• Directions for this task:
An exact reproduction of the data below is the required answer.
┌──
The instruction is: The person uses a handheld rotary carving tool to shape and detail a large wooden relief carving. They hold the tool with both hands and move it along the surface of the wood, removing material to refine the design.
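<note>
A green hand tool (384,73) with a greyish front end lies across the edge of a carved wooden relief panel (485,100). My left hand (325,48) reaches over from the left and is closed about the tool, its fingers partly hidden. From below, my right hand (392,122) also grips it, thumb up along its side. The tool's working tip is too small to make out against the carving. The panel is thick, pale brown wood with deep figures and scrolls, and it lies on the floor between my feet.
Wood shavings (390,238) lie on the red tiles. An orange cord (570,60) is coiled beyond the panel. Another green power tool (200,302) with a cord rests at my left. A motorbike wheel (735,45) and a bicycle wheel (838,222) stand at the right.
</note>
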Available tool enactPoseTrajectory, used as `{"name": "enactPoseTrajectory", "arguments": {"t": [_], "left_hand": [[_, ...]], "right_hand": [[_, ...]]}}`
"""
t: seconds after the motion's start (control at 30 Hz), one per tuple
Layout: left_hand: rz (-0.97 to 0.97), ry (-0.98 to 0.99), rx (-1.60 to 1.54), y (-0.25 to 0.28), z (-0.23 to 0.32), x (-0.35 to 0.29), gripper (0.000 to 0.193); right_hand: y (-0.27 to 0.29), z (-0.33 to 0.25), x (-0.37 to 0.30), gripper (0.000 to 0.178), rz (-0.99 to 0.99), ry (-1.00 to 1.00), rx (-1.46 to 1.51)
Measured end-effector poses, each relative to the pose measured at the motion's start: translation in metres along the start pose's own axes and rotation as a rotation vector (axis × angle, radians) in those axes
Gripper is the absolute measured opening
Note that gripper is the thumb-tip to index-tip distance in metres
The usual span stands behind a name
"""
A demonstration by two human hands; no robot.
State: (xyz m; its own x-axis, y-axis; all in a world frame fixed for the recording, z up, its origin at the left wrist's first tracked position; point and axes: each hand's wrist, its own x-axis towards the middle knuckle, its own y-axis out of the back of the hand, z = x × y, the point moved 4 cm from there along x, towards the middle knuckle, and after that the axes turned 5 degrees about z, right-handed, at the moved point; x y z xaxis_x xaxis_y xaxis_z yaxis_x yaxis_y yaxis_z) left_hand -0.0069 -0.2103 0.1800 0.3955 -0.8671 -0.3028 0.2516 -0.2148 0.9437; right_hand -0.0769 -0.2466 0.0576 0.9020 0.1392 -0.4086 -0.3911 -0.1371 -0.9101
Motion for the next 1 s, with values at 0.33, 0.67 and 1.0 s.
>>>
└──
• Exercise output:
The instruction is: The person uses a handheld rotary carving tool to shape and detail a large wooden relief carving. They hold the tool with both hands and move it along the surface of the wood, removing material to refine the design.
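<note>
A green hand tool (384,73) with a greyish front end lies across the edge of a carved wooden relief panel (485,100). My left hand (325,48) reaches over from the left and is closed about the tool, its fingers partly hidden. From below, my right hand (392,122) also grips it, thumb up along its side. The tool's working tip is too small to make out against the carving. The panel is thick, pale brown wood with deep figures and scrolls, and it lies on the floor between my feet.
Wood shavings (390,238) lie on the red tiles. An orange cord (570,60) is coiled beyond the panel. Another green power tool (200,302) with a cord rests at my left. A motorbike wheel (735,45) and a bicycle wheel (838,222) stand at the right.
</note>
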Available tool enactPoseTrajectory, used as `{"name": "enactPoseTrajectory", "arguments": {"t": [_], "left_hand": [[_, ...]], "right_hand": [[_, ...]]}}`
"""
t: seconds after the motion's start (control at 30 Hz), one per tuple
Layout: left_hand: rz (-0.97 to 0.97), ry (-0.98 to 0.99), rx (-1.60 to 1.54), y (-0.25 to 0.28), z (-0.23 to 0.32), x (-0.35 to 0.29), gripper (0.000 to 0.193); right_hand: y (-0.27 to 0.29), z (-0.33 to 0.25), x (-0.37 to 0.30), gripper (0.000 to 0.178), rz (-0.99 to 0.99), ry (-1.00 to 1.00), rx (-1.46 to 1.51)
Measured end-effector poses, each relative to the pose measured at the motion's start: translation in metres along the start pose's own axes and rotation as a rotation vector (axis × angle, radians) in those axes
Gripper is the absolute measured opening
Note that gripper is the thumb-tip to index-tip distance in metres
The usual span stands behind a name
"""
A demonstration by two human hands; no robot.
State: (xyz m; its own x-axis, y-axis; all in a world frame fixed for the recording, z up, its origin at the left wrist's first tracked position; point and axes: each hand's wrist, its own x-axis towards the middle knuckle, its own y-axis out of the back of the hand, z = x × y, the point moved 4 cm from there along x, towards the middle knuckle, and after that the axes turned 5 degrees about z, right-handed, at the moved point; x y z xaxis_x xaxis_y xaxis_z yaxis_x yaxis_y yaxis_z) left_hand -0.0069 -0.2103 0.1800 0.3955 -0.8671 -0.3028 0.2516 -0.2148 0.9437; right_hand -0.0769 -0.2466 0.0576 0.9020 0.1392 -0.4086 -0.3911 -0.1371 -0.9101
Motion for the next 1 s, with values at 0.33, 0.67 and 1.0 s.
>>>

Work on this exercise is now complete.